BEGIN DATASET SECTION
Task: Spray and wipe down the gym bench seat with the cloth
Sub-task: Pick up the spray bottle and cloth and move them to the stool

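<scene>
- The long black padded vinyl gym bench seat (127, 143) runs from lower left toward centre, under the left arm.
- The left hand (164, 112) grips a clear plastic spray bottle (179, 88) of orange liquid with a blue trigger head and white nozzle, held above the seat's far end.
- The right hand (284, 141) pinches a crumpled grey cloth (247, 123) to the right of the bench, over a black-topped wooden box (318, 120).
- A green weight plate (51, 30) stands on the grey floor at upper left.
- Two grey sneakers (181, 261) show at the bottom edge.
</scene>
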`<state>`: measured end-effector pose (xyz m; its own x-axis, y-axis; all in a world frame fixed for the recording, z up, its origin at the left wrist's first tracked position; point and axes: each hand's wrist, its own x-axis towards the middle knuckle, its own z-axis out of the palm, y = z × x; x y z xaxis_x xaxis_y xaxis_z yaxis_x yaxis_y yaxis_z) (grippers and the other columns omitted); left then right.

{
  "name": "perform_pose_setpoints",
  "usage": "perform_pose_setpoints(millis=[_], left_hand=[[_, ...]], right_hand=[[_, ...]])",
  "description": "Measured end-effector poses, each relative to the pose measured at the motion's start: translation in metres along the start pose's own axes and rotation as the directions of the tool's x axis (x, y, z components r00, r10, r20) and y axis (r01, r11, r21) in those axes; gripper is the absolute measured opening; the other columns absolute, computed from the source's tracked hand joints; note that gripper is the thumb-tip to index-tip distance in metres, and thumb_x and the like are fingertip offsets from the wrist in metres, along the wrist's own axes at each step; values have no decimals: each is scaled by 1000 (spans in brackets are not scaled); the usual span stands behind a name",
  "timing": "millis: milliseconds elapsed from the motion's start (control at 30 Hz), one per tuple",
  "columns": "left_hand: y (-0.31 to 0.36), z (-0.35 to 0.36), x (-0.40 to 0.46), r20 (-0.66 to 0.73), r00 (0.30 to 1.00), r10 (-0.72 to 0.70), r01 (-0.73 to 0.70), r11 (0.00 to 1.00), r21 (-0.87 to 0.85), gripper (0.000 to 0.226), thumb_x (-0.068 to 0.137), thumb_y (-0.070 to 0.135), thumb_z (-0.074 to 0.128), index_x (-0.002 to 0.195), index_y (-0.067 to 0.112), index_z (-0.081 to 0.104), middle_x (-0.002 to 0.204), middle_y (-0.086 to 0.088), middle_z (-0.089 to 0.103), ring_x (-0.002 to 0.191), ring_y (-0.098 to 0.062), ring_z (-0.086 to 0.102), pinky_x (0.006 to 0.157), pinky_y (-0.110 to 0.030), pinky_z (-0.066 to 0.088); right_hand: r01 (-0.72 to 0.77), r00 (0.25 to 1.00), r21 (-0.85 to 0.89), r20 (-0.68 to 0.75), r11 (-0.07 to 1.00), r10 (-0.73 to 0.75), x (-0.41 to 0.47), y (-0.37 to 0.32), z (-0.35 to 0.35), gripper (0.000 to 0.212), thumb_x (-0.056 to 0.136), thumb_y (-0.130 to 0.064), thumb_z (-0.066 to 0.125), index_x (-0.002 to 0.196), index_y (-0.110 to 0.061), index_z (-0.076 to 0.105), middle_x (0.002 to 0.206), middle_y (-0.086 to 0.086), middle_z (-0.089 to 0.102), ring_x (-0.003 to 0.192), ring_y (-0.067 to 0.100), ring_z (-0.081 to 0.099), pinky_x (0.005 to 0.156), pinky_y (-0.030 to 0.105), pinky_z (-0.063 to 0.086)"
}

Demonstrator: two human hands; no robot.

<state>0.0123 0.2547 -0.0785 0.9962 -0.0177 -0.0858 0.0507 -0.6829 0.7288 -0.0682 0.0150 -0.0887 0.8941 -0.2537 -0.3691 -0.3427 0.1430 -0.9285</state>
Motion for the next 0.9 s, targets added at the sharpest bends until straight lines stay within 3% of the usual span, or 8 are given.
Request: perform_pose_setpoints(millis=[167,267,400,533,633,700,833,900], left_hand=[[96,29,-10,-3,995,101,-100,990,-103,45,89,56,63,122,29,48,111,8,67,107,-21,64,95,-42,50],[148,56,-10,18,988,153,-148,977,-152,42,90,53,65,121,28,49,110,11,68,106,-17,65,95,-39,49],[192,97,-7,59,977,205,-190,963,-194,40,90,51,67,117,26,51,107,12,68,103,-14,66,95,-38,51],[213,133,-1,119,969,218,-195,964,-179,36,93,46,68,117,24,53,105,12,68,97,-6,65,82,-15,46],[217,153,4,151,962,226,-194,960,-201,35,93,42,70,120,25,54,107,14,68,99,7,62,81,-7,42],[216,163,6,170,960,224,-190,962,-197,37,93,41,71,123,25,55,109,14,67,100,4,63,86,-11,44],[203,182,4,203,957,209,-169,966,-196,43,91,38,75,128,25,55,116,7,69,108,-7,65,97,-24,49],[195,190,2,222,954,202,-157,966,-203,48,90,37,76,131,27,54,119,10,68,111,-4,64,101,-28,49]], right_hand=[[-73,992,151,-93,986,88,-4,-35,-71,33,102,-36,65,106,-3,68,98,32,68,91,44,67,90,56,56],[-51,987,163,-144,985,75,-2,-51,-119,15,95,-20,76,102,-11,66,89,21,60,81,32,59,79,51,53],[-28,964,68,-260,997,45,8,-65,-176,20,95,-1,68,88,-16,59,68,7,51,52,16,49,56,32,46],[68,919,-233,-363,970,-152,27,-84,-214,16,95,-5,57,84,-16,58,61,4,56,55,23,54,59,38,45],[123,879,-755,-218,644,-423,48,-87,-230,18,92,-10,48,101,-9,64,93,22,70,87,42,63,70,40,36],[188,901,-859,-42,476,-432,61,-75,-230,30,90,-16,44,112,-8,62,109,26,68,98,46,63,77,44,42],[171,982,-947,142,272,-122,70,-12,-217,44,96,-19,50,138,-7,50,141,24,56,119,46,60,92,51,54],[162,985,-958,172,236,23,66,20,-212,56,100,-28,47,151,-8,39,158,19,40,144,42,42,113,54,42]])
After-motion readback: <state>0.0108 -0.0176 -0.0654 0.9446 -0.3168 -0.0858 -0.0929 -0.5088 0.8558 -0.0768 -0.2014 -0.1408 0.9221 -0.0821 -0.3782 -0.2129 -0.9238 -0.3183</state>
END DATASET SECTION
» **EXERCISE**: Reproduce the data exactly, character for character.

» **OUTPUT OF THE EXERCISE**:
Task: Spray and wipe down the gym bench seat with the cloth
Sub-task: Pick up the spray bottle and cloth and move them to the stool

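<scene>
- The long black padded vinyl gym bench seat (127, 143) runs from lower left toward centre, under the left arm.
- The left hand (164, 112) grips a clear plastic spray bottle (179, 88) of orange liquid with a blue trigger head and white nozzle, held above the seat's far end.
- The right hand (284, 141) pinches a crumpled grey cloth (247, 123) to the right of the bench, over a black-topped wooden box (318, 120).
- A green weight plate (51, 30) stands on the grey floor at upper left.
- Two grey sneakers (181, 261) show at the bottom edge.
</scene>
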`<state>`: measured end-effector pose (xyz m; its own x-axis, y-axis; all in a world frame fixed for the recording, z up, its origin at the left wrist's first tracked position; point and axes: each hand's wrist, its own x-axis towards the middle knuckle, its own z-axis out of the palm, y = z × x; x y z xaxis_x xaxis_y xaxis_z yaxis_x yaxis_y yaxis_z) (grippers and the other columns omitted); left then right.

{
  "name": "perform_pose_setpoints",
  "usage": "perform_pose_setpoints(millis=[_], left_hand=[[_, ...]], right_hand=[[_, ...]])",
  "description": "Measured end-effector poses, each relative to the pose measured at the motion's start: translation in metres along the start pose's own axes and rotation as the directions of the tool's x axis (x, y, z components r00, r10, r20) and y axis (r01, r11, r21) in those axes; gripper is the absolute measured opening; the other columns absolute, computed from the source's tracked hand joints; note that gripper is the thumb-tip to index-tip distance in metres, and thumb_x and the like are fingertip offsets from the wrist in metres, along the wrist's own axes at each step; values have no decimals: each is scaled by 1000 (spans in brackets are not scaled); the usual span stands behind a name",
  "timing": "millis: milliseconds elapsed from the motion's start (control at 30 Hz), one per tuple",
  "columns": "left_hand: y (-0.31 to 0.36), z (-0.35 to 0.36), x (-0.40 to 0.46), r20 (-0.66 to 0.73), r00 (0.30 to 1.00), r10 (-0.72 to 0.70), r01 (-0.73 to 0.70), r11 (0.00 to 1.00), r21 (-0.87 to 0.85), gripper (0.000 to 0.226), thumb_x (-0.068 to 0.137), thumb_y (-0.070 to 0.135), thumb_z (-0.074 to 0.128), index_x (-0.002 to 0.195), index_y (-0.067 to 0.112), index_z (-0.081 to 0.104), middle_x (-0.002 to 0.204), middle_y (-0.086 to 0.088), middle_z (-0.089 to 0.103), ring_x (-0.002 to 0.191), ring_y (-0.098 to 0.062), ring_z (-0.086 to 0.102), pinky_x (0.006 to 0.157), pinky_y (-0.110 to 0.030), pinky_z (-0.066 to 0.088); right_hand: r01 (-0.72 to 0.77), r00 (0.25 to 1.00), r21 (-0.85 to 0.89), r20 (-0.68 to 0.75), r11 (-0.07 to 1.00), r10 (-0.73 to 0.75), x (-0.41 to 0.47), y (-0.37 to 0.32), z (-0.35 to 0.35), gripper (0.000 to 0.212), thumb_x (-0.056 to 0.136), thumb_y (-0.130 to 0.064), thumb_z (-0.066 to 0.125), index_x (-0.002 to 0.196), index_y (-0.110 to 0.061), index_z (-0.076 to 0.105), middle_x (0.002 to 0.206), middle_y (-0.086 to 0.086), middle_z (-0.089 to 0.102), ring_x (-0.003 to 0.192), ring_y (-0.067 to 0.100), ring_z (-0.081 to 0.099), pinky_x (0.005 to 0.156), pinky_y (-0.030 to 0.105), pinky_z (-0.063 to 0.086)"
}

Demonstrator: two human hands; no robot.

<state>0.0123 0.2547 -0.0785 0.9962 -0.0177 -0.0858 0.0507 -0.6829 0.7288 -0.0682 0.0150 -0.0887 0.8941 -0.2537 -0.3691 -0.3427 0.1430 -0.9285</state>
Motion for the next 0.9 s, targets added at the sharpest bends until straight lines stay within 3% of the usual span, or 8 are given.
Request: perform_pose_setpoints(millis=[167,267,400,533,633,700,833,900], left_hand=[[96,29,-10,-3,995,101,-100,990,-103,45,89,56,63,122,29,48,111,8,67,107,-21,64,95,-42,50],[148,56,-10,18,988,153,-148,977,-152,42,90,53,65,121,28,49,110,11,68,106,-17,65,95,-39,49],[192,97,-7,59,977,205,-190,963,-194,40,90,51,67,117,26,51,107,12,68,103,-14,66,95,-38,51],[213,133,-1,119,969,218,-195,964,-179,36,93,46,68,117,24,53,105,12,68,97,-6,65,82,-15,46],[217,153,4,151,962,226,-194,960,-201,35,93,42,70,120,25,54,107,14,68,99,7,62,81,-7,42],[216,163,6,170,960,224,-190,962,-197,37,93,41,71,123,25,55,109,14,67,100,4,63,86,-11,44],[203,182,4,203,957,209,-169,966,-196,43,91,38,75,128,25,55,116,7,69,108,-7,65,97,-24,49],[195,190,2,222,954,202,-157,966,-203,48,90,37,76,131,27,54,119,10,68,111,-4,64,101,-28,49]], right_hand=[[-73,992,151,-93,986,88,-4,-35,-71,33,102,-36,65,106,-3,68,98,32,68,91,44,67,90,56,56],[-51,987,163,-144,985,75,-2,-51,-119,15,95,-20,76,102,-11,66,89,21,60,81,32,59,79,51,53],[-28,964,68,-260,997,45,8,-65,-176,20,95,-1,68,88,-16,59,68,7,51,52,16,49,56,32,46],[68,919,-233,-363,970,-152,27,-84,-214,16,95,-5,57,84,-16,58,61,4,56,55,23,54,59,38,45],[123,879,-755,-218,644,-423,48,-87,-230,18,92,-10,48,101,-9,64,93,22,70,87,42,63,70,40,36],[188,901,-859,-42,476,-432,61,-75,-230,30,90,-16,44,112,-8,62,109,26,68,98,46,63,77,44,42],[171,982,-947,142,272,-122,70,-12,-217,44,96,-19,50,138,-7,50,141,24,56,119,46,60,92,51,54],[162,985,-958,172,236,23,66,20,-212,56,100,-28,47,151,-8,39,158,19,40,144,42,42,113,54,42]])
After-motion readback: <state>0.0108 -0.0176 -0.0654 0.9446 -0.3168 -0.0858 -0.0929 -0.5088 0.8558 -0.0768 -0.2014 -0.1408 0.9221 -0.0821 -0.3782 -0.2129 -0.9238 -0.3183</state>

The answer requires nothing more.